A Heart for Hospitality

0 comments Posted on December 1, 2017

by Ava Pennington

If I read one more magazine spread on how to host the perfect Christmas dinner party, I may scream.

The seasonal articles and accompanying photos are predictable. Decorated rooms that could easily be included on the set of a Hallmark Christmas movie. Tables topped with exquisite china and laden with juicy turkeys, vegetables for every palate and decadent desserts. Hostesses whose clothes, hair and make-up are straight out of a fashion magazine.

Such photos are intended to motivate me. Instead, I walk away discouraged. Because I know, try as I might, my decorations will never achieve that soft glow. My table will never be picture-perfect.
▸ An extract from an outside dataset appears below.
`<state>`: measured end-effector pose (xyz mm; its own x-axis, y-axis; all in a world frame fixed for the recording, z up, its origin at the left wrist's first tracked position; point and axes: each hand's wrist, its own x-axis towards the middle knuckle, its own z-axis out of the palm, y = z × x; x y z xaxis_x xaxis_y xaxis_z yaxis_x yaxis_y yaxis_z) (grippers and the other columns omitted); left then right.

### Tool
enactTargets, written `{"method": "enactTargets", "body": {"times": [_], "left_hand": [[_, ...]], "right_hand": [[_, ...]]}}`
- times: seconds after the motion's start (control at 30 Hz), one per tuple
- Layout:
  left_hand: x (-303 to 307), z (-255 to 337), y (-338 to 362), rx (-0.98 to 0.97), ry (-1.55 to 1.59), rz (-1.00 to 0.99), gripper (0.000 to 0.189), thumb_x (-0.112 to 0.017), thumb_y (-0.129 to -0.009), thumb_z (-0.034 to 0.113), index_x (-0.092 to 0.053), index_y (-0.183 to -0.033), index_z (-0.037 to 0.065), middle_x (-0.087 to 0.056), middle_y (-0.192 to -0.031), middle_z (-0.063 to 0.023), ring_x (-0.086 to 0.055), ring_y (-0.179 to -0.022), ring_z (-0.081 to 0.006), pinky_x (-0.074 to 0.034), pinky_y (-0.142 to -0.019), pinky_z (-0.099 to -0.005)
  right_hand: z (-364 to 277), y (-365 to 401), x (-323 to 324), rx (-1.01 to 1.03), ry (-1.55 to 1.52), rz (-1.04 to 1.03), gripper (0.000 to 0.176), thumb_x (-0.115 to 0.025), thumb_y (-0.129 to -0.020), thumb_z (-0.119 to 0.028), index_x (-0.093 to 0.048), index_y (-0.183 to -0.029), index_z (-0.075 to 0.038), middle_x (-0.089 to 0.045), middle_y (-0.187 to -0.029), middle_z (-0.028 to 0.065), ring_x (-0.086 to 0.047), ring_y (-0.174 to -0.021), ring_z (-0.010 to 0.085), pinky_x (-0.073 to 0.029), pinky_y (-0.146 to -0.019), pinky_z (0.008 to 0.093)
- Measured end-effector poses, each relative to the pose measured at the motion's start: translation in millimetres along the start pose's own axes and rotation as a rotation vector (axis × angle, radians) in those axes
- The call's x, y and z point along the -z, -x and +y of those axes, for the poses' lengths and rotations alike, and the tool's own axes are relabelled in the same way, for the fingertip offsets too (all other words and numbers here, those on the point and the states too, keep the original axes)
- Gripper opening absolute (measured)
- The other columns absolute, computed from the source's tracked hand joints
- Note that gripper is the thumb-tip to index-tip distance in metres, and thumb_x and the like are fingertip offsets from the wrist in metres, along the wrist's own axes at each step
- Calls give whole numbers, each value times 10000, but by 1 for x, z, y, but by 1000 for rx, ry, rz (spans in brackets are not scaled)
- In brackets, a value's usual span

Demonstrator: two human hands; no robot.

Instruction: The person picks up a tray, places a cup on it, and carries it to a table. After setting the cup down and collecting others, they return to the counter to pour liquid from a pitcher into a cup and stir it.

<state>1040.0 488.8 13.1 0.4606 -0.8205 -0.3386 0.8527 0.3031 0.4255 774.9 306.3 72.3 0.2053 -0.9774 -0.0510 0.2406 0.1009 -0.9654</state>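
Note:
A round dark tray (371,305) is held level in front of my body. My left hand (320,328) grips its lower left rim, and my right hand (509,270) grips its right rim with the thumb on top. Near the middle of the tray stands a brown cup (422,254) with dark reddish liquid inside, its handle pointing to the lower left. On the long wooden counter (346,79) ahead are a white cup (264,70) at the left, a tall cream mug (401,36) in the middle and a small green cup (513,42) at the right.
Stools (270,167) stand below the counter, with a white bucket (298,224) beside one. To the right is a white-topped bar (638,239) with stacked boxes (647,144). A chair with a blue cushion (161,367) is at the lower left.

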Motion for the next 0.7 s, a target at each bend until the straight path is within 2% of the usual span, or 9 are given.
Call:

And I will never ever appear as put-together as the models in the photos.

Preparing for Christmas has reached the level of a love-hate relationship for many of us. We love the dazzling decorations, luscious foods and tantalizing fragrances of the season, but we hate the work it entails. We strive for perfection and beat up ourselves when we fall short.

DailyReflectionsWe feel inadequate because our place settings are mismatched, our furniture is worn and our finances limit us to serving spaghetti instead of steak.

We place unyielding pressure on ourselves to have the perfect Christmas celebration, causing us to miss the ordinary joys of the season.

Are we seeking to impress our guests with our interior decorating and culinary skills? Have we decided our home isn’t large enough or the lack of a formal dining room isn’t adequate to properly entertain?

For those of us with young children, the Christmas tree may be decorated with paper chains and ornaments cut out of construction paper. Glue stains may dot the kitchen table and glitter may be ground into the carpet. And we’ve convinced ourselves that all this makes our home unsuitable for entertaining.

If we can’t host a perfect dinner party, then we don’t host anything.

Part of the problem may be that we’re confusing entertainment with hospitality. Entertainment seeks praise for ourselves. Hospitality seeks to serve others.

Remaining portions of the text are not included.